Зачем я и Настя поддались уговорам Даши и Бориса? И „вторая жизнь“, которую мы получили, это — посмертный кошмар, а не спонтанное перемещение в другое измерение пространства и времени. Тот юноша-охотник, прекрасно говоривший по-русски, наверное, хотел им помочь или о чем-то предупредить, а мы подняли его на смех. Он даже фамилию свою назвал: „Павлов“. Вот бы встретиться с ним еще раз!» Все быстрее и безжалостней сгущались вечерние сумерки. Начался прилив. Когда приливная волна накрыла его с головой, он очнулся ото сна и закричал, громко и страшно, всколыхнув все находящееся вокруг вечно безмолвное царство природы. Он все еще был жив, — даже тогда, когда какая-то большая рыбина приблизила к его лицу свою усатую мордашку и пристально посмотрела ему в глаза, а потом ощупала его плавниками, которые оказались жесткими и длинными:
— Настя?!
ЧАСТЬ ТРЕТЬЯ
МИЛЛЕННИУМ
ГЛАВА 11
РЫЦАРЬ ВЕЧНОГО СВЕТА
Галыгин, не спеша, брел по Смольной улице, намереваясь зайти в какое-нибудь недорогое кафе, в котором подавали бы крепкий молотый кофе. Все заведения, как назло, открывались в 11.00. и только кафе «Лермонтов» на первом этаже бизнес-центра «Муравейник» работало с десяти. Сдав верхнюю одежду в гардероб, и поправив перед зеркалом галстук и прическу, он прошел в хорошо знакомый ему уютный зал с высокими оконными проемами и присел за столик. Не прошло и минуты, как к нему подошла симпатичная официантка с восточными чертами лица, приветливо поздоровалась и представила на его обозрение сегодняшнее меню.
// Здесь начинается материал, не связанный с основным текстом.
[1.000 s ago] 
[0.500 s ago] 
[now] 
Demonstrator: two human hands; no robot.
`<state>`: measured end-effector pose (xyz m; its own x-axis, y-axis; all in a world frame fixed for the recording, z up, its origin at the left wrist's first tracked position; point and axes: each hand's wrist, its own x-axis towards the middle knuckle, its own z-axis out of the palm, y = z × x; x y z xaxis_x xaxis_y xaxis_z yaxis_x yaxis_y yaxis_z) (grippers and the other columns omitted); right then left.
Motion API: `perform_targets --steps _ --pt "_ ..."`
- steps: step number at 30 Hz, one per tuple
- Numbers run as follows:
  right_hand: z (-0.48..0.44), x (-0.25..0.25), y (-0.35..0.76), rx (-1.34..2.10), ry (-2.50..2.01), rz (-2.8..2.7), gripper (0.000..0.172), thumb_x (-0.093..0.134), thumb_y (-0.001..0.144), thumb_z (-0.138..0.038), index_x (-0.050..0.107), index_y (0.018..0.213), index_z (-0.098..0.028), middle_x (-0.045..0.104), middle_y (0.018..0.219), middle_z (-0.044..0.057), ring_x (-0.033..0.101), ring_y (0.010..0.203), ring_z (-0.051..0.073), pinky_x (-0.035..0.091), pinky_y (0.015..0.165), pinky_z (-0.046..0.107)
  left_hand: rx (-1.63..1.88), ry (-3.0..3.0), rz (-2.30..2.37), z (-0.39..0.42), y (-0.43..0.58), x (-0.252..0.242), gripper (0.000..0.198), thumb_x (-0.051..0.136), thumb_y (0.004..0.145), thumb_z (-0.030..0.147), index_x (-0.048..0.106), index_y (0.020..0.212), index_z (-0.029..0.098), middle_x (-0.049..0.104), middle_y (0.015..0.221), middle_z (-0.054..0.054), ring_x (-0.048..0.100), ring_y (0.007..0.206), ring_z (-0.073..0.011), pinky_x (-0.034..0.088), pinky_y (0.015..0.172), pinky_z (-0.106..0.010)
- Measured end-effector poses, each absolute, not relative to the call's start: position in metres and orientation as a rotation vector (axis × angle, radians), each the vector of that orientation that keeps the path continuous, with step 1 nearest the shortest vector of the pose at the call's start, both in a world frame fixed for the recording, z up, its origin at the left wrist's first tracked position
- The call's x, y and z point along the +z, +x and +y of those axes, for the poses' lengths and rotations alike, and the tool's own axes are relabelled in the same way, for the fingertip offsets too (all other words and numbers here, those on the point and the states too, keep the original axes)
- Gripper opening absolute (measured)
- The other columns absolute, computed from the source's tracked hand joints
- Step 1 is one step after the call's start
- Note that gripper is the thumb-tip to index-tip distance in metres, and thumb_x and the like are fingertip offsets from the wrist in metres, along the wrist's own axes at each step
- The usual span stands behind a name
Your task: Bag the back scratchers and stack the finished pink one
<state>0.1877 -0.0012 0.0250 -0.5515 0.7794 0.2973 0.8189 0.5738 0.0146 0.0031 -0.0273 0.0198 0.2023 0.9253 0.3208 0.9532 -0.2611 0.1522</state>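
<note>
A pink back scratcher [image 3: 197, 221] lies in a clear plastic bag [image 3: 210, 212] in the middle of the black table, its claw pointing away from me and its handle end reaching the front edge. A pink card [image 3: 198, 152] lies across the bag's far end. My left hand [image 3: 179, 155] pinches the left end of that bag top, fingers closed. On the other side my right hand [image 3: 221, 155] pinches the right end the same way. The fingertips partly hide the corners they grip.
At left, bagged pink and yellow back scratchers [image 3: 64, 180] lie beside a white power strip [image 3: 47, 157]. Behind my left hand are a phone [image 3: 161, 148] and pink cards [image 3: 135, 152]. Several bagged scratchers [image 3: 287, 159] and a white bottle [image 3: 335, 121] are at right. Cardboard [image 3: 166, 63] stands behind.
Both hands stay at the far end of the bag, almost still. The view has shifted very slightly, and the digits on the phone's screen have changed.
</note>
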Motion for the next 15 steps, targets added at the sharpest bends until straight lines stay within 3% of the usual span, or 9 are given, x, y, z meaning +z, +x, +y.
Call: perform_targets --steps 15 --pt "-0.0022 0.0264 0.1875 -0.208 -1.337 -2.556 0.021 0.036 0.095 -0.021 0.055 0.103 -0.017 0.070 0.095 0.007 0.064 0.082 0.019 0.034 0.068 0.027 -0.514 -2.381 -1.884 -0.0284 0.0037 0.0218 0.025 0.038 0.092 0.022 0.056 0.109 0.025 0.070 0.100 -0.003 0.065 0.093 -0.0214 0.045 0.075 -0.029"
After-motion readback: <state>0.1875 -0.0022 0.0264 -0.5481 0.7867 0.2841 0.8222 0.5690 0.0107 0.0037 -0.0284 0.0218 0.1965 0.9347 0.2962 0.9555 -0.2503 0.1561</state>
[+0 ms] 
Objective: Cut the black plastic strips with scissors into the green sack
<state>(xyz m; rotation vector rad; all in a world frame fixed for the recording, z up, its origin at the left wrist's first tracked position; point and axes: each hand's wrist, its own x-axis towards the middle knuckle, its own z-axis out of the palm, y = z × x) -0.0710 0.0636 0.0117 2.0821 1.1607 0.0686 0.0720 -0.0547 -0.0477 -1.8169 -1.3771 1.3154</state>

Извиняющим тоном она отклонила его заказ, объяснив, что кофеварочная машина сломалась, а французская минеральная вода без газа закончилась еще вчера. Сдерживая раздражение, он попросил подать ему зеленый чай и яблочный штрудель. Иных посетителей, кроме него, в кафе не наблюдалось, и он уверенно вынул из кожаного футляра, пристегнутого к ремню, мобильный телефон Nokia 1101, положил перед собой и почувствовал легкий мандраж. Ему предстояло со страхом и надеждой сделать два важных звонка: первый — даме сердца Елене Сергеевне, второй — Николаю Гавриловичу Терехову — секунданту г-на Павлова. Только он указательным пальцем нажал центральную клавишу (Navi-key), как, вдруг, телефон завибрировал, а затем раздался неприятный писк, и на экране дисплея высветился номер вызывающего абонента. На связи была Наина Иннокентьевна. Галыгин нажал кнопку приема вызова и приложил телефон к уху. Его супруга недовольно-плаксивым голосом довела до его сведения, что она и Витек долетели до Санкт-Петербурга без происшествий, взяли в Пулково такси, и в настоящее время торчат в пробке на Лиговском проспекте.